No one on television does this scene better than Brett Favre, with as much ardor or sweet sorrow. So he didn’t mind stretching it out, nor did the cameras. It wasn’t a show. The game consumes this man, and he takes no pains to hide it.
And Sunday it was the postlude to a football game where he could claim no epic performance in the Vikings’ 28-24 loss to the Green Bay Packers at Lambeau Field. They intercepted him three times and harassed him from end to end. Later, his coach questioned some of his decisions. Under the conditions, he might better have turned the game over to Adrian Peterson and Percy Harvin. Still, it was Favre at the clutch of the last five minutes, with one more comeback victory and one more miracle finish riding on his arm and nerve.

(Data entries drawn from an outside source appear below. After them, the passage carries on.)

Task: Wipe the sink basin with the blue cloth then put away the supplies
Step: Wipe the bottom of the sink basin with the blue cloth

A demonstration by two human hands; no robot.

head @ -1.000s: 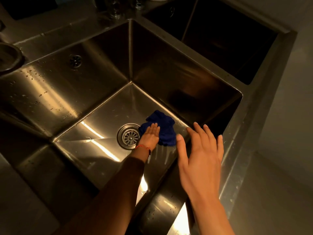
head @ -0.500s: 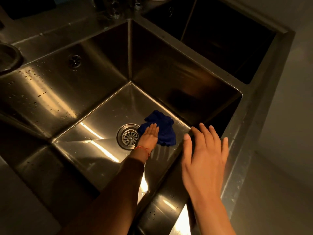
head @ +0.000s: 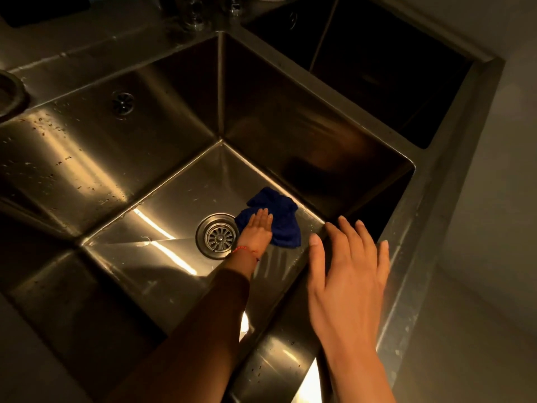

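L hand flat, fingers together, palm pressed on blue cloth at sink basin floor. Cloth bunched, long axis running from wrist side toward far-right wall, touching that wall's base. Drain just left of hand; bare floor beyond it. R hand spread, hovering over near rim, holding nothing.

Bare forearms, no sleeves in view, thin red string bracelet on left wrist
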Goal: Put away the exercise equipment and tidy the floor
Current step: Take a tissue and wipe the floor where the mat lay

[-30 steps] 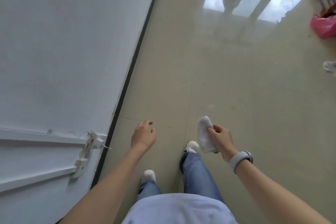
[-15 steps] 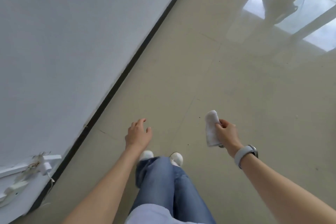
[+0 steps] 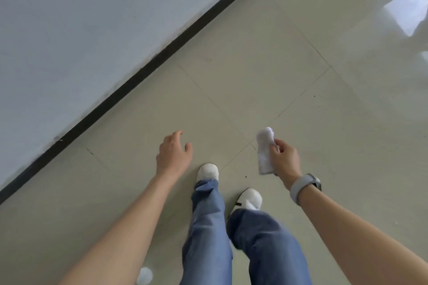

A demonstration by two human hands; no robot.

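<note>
My right hand [image 3: 284, 159] is closed around a small crumpled white cloth [image 3: 265, 150], which sticks up and hangs down from my fingers at waist height over the floor. A grey watch sits on that wrist. My left hand [image 3: 172, 155] hangs open and empty, fingers loosely spread, to the left of my feet. No exercise equipment shows in this view.
Beige floor tiles [image 3: 266, 71] fill the view, with small dark specks near my feet. A white wall [image 3: 81, 30] with a black skirting strip [image 3: 148, 69] runs diagonally along the left. My legs in blue jeans and white shoes [image 3: 207, 171] are mid-step. A small white round thing [image 3: 144, 276] lies at the bottom edge.
I have walked and turned; the wall fitting at lower left, the pink bag and the window reflection have slid out of view. Both hands keep their pose, the cloth still held.
</note>
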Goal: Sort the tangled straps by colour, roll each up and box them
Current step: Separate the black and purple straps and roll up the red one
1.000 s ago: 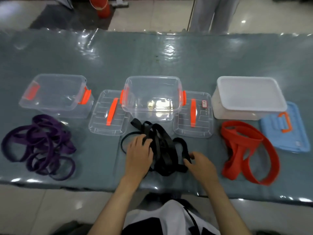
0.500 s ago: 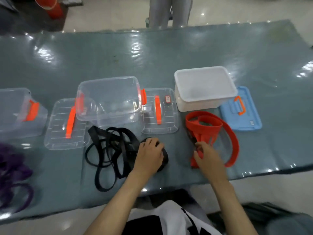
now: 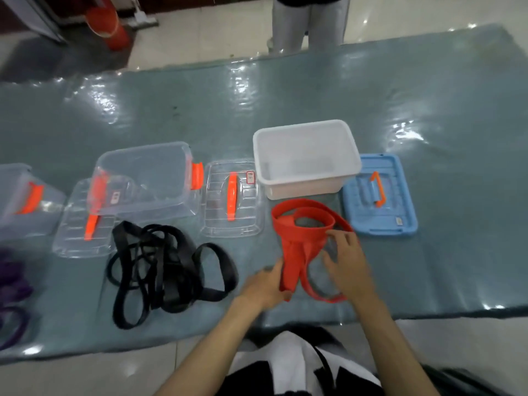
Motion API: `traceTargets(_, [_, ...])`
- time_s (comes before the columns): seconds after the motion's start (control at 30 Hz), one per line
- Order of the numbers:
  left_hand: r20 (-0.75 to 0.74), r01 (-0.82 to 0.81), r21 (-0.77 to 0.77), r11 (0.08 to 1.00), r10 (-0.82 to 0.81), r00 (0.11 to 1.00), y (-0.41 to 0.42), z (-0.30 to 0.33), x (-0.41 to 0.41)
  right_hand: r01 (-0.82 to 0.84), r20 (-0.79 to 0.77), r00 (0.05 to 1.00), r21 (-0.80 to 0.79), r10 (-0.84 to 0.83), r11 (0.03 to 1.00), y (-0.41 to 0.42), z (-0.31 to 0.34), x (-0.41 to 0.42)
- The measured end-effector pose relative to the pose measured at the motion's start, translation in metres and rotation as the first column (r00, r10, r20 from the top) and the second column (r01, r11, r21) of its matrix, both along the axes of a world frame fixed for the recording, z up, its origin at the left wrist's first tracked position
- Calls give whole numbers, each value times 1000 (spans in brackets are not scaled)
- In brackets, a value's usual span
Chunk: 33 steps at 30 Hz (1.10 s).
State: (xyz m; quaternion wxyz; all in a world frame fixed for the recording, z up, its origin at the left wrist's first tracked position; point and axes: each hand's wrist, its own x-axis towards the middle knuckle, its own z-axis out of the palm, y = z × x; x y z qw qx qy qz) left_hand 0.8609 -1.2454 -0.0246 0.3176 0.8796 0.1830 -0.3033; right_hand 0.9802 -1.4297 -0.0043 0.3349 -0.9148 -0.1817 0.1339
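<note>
A red strap point(image 3: 295, 247) lies looped in front of the white box point(image 3: 307, 178). My left hand point(image 3: 265, 284) pinches its near folded end. My right hand point(image 3: 347, 264) rests on its right loops with fingers spread and curled over them. A black strap pile point(image 3: 168, 270) lies loose to the left, untouched. Purple straps point(image 3: 13, 284) show at the far left edge. The white box holds nothing.
A clear box point(image 3: 148, 181) with orange latches stands behind the black straps, another clear box point(image 3: 20, 195) at far left. Two clear lids point(image 3: 231, 201) point(image 3: 83, 232) and a blue lid point(image 3: 380, 195) lie flat. A person's legs point(image 3: 308, 21) stand beyond the table.
My left hand has left the black straps and moved right to the red strap. My right hand has shifted onto the red loops. The view has swung right.
</note>
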Motion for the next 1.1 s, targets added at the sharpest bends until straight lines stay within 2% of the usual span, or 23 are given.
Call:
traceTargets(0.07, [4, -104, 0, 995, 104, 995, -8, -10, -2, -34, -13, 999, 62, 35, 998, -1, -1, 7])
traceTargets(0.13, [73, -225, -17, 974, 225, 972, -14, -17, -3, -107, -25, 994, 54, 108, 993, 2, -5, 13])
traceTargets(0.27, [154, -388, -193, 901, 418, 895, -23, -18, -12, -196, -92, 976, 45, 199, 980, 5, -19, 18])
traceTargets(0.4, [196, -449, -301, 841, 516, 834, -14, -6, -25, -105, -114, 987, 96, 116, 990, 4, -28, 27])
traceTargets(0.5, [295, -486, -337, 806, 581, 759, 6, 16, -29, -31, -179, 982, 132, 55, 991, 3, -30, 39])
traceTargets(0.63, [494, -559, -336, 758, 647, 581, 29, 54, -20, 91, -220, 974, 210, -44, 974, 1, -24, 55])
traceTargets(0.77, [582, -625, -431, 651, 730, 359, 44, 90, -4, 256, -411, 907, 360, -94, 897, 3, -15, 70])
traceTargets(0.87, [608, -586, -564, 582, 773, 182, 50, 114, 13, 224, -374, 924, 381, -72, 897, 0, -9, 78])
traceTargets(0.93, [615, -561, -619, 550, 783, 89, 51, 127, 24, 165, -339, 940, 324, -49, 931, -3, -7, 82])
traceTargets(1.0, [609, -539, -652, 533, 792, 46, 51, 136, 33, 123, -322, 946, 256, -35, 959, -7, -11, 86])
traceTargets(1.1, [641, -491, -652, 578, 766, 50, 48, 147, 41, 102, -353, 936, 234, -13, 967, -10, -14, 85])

A battered Grampa Quarterback
He had most of the crowd terrified that he was going to do it and break their hearts one more time. But the battering he took might have suggested to Grampa Quarterback that he may have made a bad mistake when teammates persuaded him to end his happy indecision and come north one more time.
It also put Coach Brad Childress on the verge of benching him in the interest of preserving him. Favre might have suspected it because he promptly pre-empted the coach by escorting the Vikings a long way downfield on their next series.
Lambeau was no place for the frail Sunday night. These were two teams who know each other very well, playing in desperation and sometimes savagely in the wake of their early season defeats. It was filled with bizarre moments, shifts in momentum and a rising bitterness by Childress over officiating calls that nullified three Viking touchdowns. Add the spectacular sprints by Harvin and Adrian Peterson’s other-worldly refusal to stop running when all the rules of science suggested there was nowhere to go.
It came down to the closing minutes with the Vikings trailing 28-24 after they had built a 17-14 halftime lead on the legs of Harvin and Peterson, despite the Packers’ substantial territorial edge in the passing game of Aaron Rodgers, Favre’s successor in Green Bay. With Rodgers rarely molested by the Viking rush, the Packers wiped out the Viking lead in the second half on his touchdown pass to Greg Jennings and Desmond Bishop’s 32-yard runback of one of Favre’s gambling throws. That made it 28-17 for the Packers, but Favre brought the Vikings back to within four points with a touchdown pass to Randy Moss.
And when the Vikings forced a punt, Favre launched them on the critical five-minute drive, using Peterson in both the running and passing game. Facing fourth down and five with two minutes left, Favre hit Moss on a 13-yard pass and then, after absorbing a sack, sent the Viking rooters aflame by teaming with Peterson on a screen that brought the Vikings to the Packer 15 in the dying moments.
Their momentum looked unstoppable because nobody ever has managed these out-of-the depths finishes like Brett Favre. It was strong enough to absorb two penalties that sent them 15 yards in reverse. And then here it came, Favre to Percy Harvin, in the end zone. Harvin pulled the ball in and rejoiced.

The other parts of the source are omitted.